### What you need to do
For each line of the listing that includes the word "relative", show the whole line.

### The data
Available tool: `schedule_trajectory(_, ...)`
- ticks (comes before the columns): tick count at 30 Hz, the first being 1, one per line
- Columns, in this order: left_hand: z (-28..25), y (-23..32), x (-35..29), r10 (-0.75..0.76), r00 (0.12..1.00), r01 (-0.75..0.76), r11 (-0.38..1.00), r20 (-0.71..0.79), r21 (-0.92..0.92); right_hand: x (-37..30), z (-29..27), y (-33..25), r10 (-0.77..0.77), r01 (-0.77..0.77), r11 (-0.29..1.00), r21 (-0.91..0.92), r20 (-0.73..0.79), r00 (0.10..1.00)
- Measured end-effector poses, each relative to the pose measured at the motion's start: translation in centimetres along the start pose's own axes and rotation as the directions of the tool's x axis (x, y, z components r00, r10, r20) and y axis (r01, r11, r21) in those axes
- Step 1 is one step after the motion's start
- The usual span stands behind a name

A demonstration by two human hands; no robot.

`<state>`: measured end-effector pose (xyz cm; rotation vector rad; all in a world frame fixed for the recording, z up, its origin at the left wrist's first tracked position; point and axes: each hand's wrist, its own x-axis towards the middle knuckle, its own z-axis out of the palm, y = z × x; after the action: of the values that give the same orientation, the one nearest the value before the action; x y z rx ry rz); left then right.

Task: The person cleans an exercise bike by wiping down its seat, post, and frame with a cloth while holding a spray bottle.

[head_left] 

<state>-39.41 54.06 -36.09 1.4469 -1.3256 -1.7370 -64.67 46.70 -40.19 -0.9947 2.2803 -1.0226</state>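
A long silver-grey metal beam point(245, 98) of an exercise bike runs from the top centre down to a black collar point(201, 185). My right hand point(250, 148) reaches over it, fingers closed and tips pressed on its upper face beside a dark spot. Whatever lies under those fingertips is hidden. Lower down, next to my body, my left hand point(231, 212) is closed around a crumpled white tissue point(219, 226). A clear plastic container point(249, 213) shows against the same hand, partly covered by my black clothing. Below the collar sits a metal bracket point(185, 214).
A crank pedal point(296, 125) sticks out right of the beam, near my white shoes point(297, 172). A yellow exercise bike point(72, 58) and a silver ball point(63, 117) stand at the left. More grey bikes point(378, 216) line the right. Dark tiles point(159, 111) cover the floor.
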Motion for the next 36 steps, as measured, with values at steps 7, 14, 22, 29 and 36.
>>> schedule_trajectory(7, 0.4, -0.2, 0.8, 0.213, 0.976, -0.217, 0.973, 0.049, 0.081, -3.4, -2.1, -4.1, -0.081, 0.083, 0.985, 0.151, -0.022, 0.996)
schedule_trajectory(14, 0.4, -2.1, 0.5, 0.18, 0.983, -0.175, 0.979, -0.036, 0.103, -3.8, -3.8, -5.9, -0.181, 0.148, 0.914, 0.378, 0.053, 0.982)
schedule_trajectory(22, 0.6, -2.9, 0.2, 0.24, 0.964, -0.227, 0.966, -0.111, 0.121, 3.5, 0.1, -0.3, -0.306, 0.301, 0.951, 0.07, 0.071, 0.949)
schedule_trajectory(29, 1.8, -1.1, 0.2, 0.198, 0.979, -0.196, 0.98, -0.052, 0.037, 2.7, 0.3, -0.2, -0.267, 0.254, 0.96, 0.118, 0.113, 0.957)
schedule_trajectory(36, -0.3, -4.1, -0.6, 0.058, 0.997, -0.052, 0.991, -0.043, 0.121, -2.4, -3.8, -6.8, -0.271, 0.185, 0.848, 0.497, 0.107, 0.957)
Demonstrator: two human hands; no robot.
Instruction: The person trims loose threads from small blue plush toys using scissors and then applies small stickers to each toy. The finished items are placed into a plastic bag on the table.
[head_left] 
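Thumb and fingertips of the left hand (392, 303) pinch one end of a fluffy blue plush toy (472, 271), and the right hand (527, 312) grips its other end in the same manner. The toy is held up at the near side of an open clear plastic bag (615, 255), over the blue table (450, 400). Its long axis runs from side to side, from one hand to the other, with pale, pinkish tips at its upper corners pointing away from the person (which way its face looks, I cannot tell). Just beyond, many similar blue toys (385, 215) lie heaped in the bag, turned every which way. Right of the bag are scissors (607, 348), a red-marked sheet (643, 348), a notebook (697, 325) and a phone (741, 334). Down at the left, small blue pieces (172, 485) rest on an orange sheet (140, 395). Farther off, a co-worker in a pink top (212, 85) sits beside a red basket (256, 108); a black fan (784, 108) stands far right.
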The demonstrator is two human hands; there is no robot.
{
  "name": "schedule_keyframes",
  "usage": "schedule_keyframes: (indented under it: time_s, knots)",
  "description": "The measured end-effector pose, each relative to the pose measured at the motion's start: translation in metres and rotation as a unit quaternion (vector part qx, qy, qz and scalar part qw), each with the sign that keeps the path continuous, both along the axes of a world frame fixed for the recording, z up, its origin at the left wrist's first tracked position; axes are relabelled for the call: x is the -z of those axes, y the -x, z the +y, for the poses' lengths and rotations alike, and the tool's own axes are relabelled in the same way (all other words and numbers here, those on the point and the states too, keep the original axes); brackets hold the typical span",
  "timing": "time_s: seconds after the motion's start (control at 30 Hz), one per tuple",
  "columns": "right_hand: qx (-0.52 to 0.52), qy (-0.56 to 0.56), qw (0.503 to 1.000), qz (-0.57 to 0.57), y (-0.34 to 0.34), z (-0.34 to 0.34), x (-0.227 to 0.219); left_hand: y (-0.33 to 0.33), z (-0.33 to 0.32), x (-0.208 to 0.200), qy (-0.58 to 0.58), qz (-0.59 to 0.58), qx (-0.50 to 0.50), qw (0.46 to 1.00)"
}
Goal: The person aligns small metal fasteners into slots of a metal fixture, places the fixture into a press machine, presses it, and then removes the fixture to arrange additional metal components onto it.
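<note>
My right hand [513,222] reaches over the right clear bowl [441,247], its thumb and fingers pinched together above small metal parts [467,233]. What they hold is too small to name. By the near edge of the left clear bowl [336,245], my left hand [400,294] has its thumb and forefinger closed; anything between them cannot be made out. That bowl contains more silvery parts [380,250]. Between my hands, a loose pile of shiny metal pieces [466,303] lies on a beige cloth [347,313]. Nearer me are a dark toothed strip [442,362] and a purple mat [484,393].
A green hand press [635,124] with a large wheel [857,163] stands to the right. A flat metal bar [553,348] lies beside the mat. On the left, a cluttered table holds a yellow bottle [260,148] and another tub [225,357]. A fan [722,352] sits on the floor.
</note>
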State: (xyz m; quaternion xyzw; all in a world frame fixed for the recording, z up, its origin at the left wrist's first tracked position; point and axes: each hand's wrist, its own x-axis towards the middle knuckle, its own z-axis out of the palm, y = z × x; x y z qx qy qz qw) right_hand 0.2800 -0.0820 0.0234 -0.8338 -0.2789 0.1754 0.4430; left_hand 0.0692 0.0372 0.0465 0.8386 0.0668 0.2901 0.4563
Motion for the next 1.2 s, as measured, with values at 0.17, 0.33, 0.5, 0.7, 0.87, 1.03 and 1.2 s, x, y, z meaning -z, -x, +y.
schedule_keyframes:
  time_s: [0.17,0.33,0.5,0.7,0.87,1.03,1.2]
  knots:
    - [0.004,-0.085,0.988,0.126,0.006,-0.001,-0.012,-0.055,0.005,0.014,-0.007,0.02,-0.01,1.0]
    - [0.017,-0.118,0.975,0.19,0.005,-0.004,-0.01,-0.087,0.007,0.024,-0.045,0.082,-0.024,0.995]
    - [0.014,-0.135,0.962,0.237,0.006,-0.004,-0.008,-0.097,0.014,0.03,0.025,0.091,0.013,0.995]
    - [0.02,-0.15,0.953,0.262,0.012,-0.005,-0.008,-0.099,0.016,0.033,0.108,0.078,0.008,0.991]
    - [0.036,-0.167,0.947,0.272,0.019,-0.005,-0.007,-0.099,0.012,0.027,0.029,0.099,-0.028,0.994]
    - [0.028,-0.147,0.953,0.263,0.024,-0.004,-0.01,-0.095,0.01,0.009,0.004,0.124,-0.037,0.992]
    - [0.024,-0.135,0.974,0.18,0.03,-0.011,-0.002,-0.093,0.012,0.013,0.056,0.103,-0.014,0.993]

### The completed task
- Measured end-effector poses, each relative to the pose measured at the motion's start: translation in centimetres along the start pose's own axes and rotation as the directions of the tool's x axis (x, y, z components r00, r10, r20) and y axis (r01, r11, r21) in those axes
  "description": "The measured end-effector pose, each relative to the pose measured at the motion's start: translation in metres and rotation as a unit quaternion (vector part qx, qy, qz and scalar part qw), each with the sign that keeps the path continuous, both along the axes of a world frame fixed for the recording, z up, its origin at the left wrist's first tracked position; axes are relabelled for the call: x is the -z of those axes, y the -x, z the +y, for the poses' lengths and rotations alike, and the tool's own axes are relabelled in the same way (all other words and numbers here, those on the point and the states too, keep the original axes); brackets hold the typical span",

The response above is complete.